Gershman Philadelphia Jewish Film Festival (GPJFF)
- Location: Philadelphia, Pennsylvania
- Founded: 1981; 45 years ago
- Hosted by: Gershman Y
- Website: pjff.org

= Philadelphia Jewish Film Festival =

Annual film festival

The Philadelphia Jewish Film Festival (also known as the Gershman Philadelphia Jewish Film Festival (GPJFF)) is an annual film festival in Philadelphia, Pennsylvania, in the United States that presents movies and film-related programs about the Jewish experience, culture, values, and legacy.

==Organization==
The Philadelphia Jewish Film Festival is organized and hosted by the Gershman Y, an arts and culture nonprofit organization that has its roots in the Philadelphia Young Men's Hebrew Association that was established in 1875, and offers cultural and artistic events. In November 2018, the Gershman Y switched its focus to center exclusively on film.

Olivia Antsis is the executive artistic director of the festival, as of 2018. Kristen Evans is the executive managing director of the organization.

==History==

The Philadelphia Jewish Film Festival was founded and co-directed by Archie Perlmutter in 1981. It is the second-oldest Jewish-specific film festival in the United States, after the San Francisco Jewish Film Festival.

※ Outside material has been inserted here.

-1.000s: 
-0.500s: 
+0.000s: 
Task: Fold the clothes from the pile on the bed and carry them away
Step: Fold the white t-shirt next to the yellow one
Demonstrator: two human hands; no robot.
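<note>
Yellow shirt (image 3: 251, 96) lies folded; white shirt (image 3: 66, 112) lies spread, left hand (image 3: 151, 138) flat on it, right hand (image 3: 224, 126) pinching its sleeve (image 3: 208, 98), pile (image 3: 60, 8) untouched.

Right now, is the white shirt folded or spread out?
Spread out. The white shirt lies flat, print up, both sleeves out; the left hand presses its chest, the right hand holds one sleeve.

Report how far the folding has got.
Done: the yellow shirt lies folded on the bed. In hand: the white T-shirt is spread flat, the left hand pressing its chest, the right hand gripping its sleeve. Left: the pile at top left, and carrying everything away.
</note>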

Among other notable winners, Heading Home: The Tale of Team Israel won the Best Documentary Audience Award at the Philadelphia Jewish Film Festival CineMondays 2018, A Bag of Marbles won the Best Narrative Audience Award at the Philadelphia Jewish Film Festival 37, My Hero Brother won the Best Documentary Audience Award at the Philadelphia Jewish Film Festival 37, Fanny's Journey won the Best Narrative Audience Award at the Philadelphia Jewish Film Festival CineMondays 2017, The Origin of Violence won the Best Narrative Audience Award at the Philadelphia Jewish Film Festival 36, and The People vs. Fritz Bauer won the Best Documentary Audience Award at the Philadelphia Jewish Film Festival CineMondays 2016.

In November 2018 the festival had its 38th annual season. The festival took place over 19 days, showing 39 films from 12 countries in 11 theaters.